An arm protruded from the crack in the doorway and I saw the remote in her hand. She pushed the button, probably figuring she was in more danger having me on her property than waiting for whoever had fired the gun behind her house to come after me. I stepped back as the gates started to swing open inwards. I turned my body sideways and slipped out as soon as the gap was wide enough for me.

Luckily I was still wearing running shoes, having not changed out of them yet; I sprinted down the street, spurred on by the sound of a police car siren wailing nearby. This was so unfair, I thought as I ran. My money was coming to me and I could give up the crime. But if I had stayed, then I would have been implicated once the cops worked out that Fortune had stolen the car. I prayed the police wouldn’t grill Lungile too hard, and that Fortune, the creep, wouldn’t give up his sister and me as part of some plea bargain deal.

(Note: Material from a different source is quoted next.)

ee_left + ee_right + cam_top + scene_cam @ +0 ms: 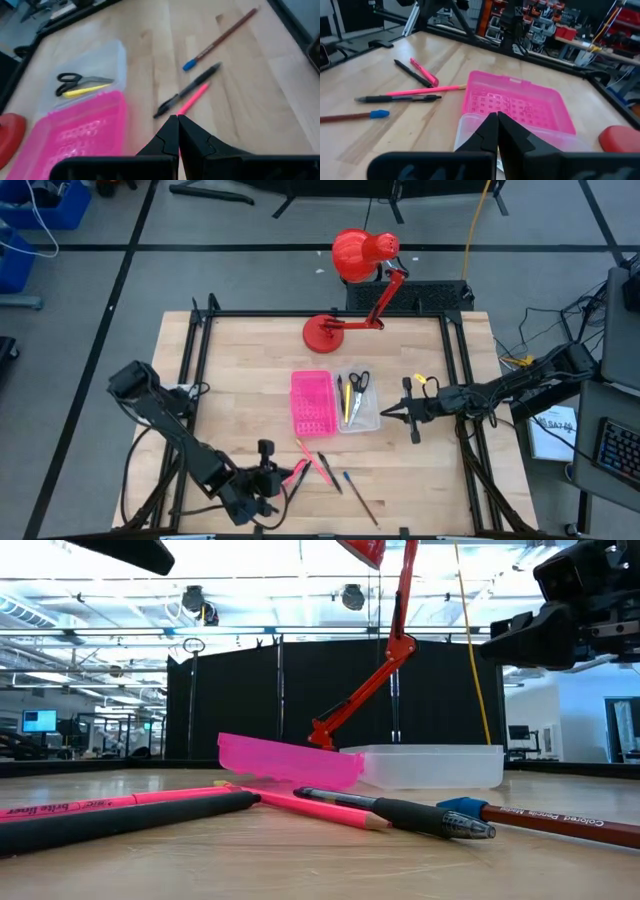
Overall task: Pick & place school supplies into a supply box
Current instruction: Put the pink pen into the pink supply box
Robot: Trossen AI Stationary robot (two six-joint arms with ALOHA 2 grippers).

I barrelled along the road and then cut right into another street that led me up the hill to Danie Joubert Street. I had no idea where I was going or where I could run to. I needed to get away from White River and Nelspruit, but I had no wheels and precious little cash.

Danie Joubert formed a bypass in downtown White River for traffic heading on the R40 to and from Nelspruit in one direction and the Kruger National Park in the other. I came to a robot and waited for it to turn red. I was panting hard as I checked the stream of vehicles coming to a halt and unslung my handbag from around my neck. I put it on my shoulder and reached into it, feeling the weight of the pistol I swore I would never use in the commission of a crime.

Where did I want to go? Nelspruit was a big city by provincial standards, and in theory bigger places were easier to hide in, but it was also where I had committed my most recent crime. I felt like an animal on the run from pursuing predators; the bush might be the best place for me to get lost in for a few days. I had a gun, a few hundred rand, and my looks. I pushed the hair from my face, undid another button on the simple white blouse I was wearing, then crossed the road to the second vehicle in the queue at the stoplight, a green Land Rover game viewer with a canvas canopy on the top. The vehicle was towing an enclosed trailer. The safari guide behind the wheel was late twenties, I guessed, broad shouldered with dark curly hair. He was good looking. I smiled at him and made eye contact as I darted in front of his vehicle, between it and the Audi in front of him. He winked at me.